Danish theoretical physicist (1922–1997)

Jens Lindhard (26 February 1922 – 15 October 1997) was a Danish physicist and professor at Aarhus University working on condensed matter physics, statistical physics and special relativity. He was the president of the Royal Danish Academy of Sciences and Letters between 1981 and 1988.

He is known for the development of the Lindhard theory, that describes the behaviour of metals under the influence of electromagnetic fields, named in his honour. He is also known for the development of channelling theory, to describe the path of a charged particle in a crystalline solid.

==Early life==
Jens Lindhard was born in Tystofte, Denmark in 1922, son of Erik and Agnes Lindhard. He was the youngest son of six, consisting of four girls and two boys. Jens' father was a professor at University of Copenhagen Faculty of Life Sciences but died young in 1928. Jens' older brother was a bomber in England and died during the Invasion of Normandy.

Jens went to school at the Metropolitanskolen.

Later, during his university studies, Jens joined the Danish Brigade in Sweden and also joined them back in the defence of the Danish-German border.

He started his studies in physics at the Niels Bohr Institute and in 1945 he received a Master of Science degree in physics from University of Copenhagen.

== Research ==
During his university years, he worked under the supervision of Oskar Klein in Sweden on superconductivity, publishing his first major work on the subject in 1944.

Later he moved to work with Rudolf Peierls in the University of Birmingham. There, in 1954, he published the first description of the dielectric function of metals in the linear response regime, today known as Lindhard theory.

In 1950, he worked in close collaboration with Niels Bohr in Blegdamsvej on the penetration of particles in matter. There Lindhard, Morten Scharff and H. E. Schiøt developed what is now known as the LSS theory (carrying their initials), which describes the penetration of low-energy ions. He also worked in fundamental problems related to statistical physics and relativity. As a teaching assistant, he helped to verify the formulas and problems in Christian Møller's The Theory of Relativity. Later Lindhard would provide a solution to the controversy related to the transformation of temperature in special relativity.

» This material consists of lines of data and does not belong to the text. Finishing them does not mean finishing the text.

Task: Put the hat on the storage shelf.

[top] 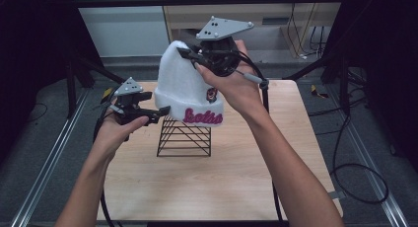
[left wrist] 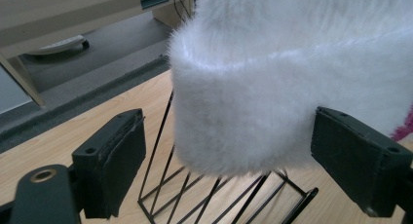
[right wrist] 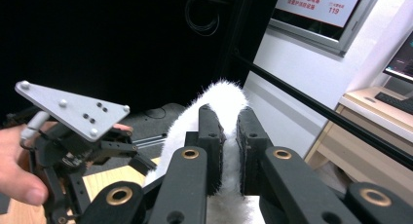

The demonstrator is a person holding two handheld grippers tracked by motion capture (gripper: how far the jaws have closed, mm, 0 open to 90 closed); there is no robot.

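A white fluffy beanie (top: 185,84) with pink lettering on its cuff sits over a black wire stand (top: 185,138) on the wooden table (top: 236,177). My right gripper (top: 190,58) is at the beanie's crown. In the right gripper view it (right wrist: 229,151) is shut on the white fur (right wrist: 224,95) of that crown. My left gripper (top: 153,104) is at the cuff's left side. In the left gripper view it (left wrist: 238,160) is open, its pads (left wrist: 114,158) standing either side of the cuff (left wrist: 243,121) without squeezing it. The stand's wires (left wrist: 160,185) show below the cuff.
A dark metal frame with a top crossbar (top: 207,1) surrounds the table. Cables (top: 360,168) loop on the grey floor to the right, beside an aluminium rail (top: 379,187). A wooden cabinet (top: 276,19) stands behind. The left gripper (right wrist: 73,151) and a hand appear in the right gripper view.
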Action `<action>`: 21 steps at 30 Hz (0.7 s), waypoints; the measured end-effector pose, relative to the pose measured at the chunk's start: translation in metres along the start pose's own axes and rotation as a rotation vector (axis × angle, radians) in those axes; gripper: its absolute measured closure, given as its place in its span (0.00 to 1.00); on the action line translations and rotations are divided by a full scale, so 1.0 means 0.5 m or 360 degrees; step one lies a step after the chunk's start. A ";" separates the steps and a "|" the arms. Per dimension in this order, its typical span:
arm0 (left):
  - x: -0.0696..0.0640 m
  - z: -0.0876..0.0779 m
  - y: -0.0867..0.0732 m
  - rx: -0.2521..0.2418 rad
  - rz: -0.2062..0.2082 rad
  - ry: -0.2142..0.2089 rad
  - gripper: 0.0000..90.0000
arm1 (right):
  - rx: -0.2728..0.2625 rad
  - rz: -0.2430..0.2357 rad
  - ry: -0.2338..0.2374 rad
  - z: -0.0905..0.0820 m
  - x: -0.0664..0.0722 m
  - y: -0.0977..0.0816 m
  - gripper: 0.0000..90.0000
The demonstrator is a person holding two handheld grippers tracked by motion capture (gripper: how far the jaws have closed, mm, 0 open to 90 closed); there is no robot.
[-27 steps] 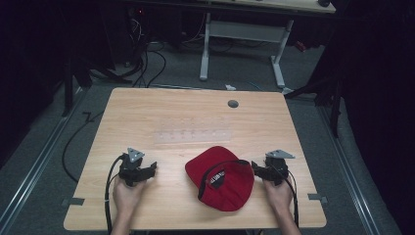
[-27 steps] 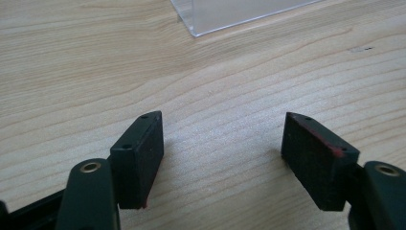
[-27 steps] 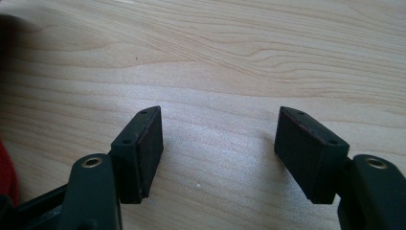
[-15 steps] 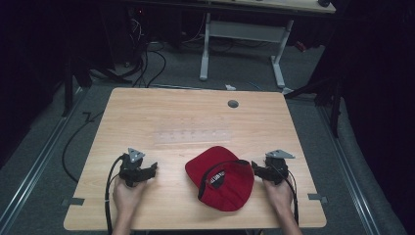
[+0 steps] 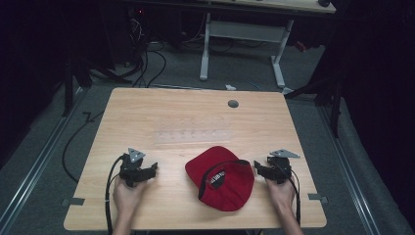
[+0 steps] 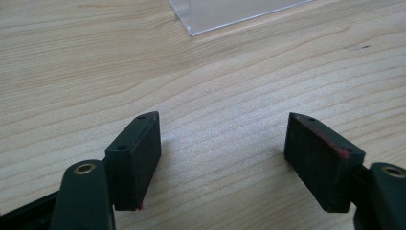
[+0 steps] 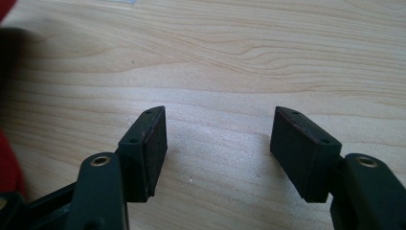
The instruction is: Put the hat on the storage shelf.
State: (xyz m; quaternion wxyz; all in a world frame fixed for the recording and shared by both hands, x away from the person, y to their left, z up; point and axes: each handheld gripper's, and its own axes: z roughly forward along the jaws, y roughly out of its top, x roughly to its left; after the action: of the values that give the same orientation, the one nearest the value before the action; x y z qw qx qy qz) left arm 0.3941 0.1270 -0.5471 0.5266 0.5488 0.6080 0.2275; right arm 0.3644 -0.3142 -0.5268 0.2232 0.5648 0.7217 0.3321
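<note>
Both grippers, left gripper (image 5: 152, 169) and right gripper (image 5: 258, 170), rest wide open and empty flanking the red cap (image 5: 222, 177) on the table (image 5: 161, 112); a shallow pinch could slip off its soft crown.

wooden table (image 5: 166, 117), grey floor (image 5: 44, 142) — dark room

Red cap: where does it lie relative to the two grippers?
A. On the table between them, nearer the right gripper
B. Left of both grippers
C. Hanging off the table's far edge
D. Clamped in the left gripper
A: the red cap rests on the table between the open left gripper and right gripper, close beside the right one.
</note>
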 end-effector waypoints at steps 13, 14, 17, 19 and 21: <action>0.000 0.000 0.000 -0.0002 -0.0003 -0.0001 0.32 | -0.0226 0.0082 0.0165 -0.072 -0.009 -0.001 0.43; 0.000 0.000 0.000 -0.0001 -0.0003 -0.0001 0.32 | -0.0243 0.0078 0.0179 -0.078 -0.009 0.000 0.43; 0.000 0.000 0.000 -0.0002 -0.0003 -0.0001 0.32 | -0.0282 0.0075 0.0229 -0.098 -0.005 0.001 0.43; -0.001 0.000 0.000 -0.0003 -0.0006 -0.0001 0.32 | -0.0304 0.0066 0.0272 -0.109 0.000 0.001 0.42; 0.000 0.000 0.000 -0.0002 -0.0003 -0.0001 0.32 | -0.0308 0.0055 0.0289 -0.113 0.003 0.001 0.42</action>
State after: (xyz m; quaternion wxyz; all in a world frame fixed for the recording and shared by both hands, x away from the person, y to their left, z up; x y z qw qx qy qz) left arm 0.3942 0.1268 -0.5471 0.5273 0.5481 0.6082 0.2272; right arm 0.3251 -0.3253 -0.4878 0.2047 0.5207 0.6937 0.4536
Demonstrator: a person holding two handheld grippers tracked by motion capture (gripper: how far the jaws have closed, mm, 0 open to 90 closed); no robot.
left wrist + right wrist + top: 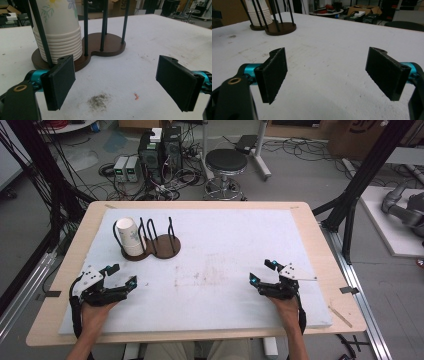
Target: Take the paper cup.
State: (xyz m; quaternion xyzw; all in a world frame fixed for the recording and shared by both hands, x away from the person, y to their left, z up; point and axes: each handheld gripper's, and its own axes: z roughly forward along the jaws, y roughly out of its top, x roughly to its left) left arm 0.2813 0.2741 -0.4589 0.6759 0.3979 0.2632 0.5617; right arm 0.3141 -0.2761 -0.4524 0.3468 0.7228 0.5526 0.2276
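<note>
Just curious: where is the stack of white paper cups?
In the high view, the stack of white paper cups stands far left, in the dark wooden rack's left bay.

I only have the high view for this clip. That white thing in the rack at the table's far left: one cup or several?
Observer: Several. The left gripper view shows a stack of paper cups, upside down, rims layered one over another, on the left disc of the brown rack.
Operator: Anything printed on them?
Observer: Yes, a flower pattern, green leaves with yellow and bluish petals, on the top cup.
Operator: Is the left tongs holding anything?
Observer: No. Its jaws stand apart over bare white table, with a dark smudge and a small orange fleck on the surface between them.
Operator: And the right tongs?
Observer: Open too, nothing between its jaws.
</note>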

Lindhard moved to Aarhus University in 1957 in collaboration with experimentalist Karl Ove Nielsen, where he created and led a research group to study the penetration of charged particles in crystal lattices. During his time in Aarhus, Lindhard developed what is now known as the classical theory of channelling (sometimes also referred as Lindhard's theory) in continuum models in 1965.

== Awards and membership ==
Jens Lindhard received several awards including:
- the Rigmor and Carl Holst-Knudsen Award for Scientific Research in 1965
- the H. C. Ørsted Medal in 1974
- the Danish Physical Society Physics award in 1988
- Honorary Doctorate degrees from Odense University in 1996 and Fudan University, Shanghai, in 1997
Jens Linhard was member of the Royal Danish Academy of Sciences and Letters and a member of the Akademiet for de tekniske Videnskaber since 1962. We was president of the Royal Society from 1981–1988. He was also member of the Koninklijke Hollandsche Maatschappij der Wetenschappen since 1984.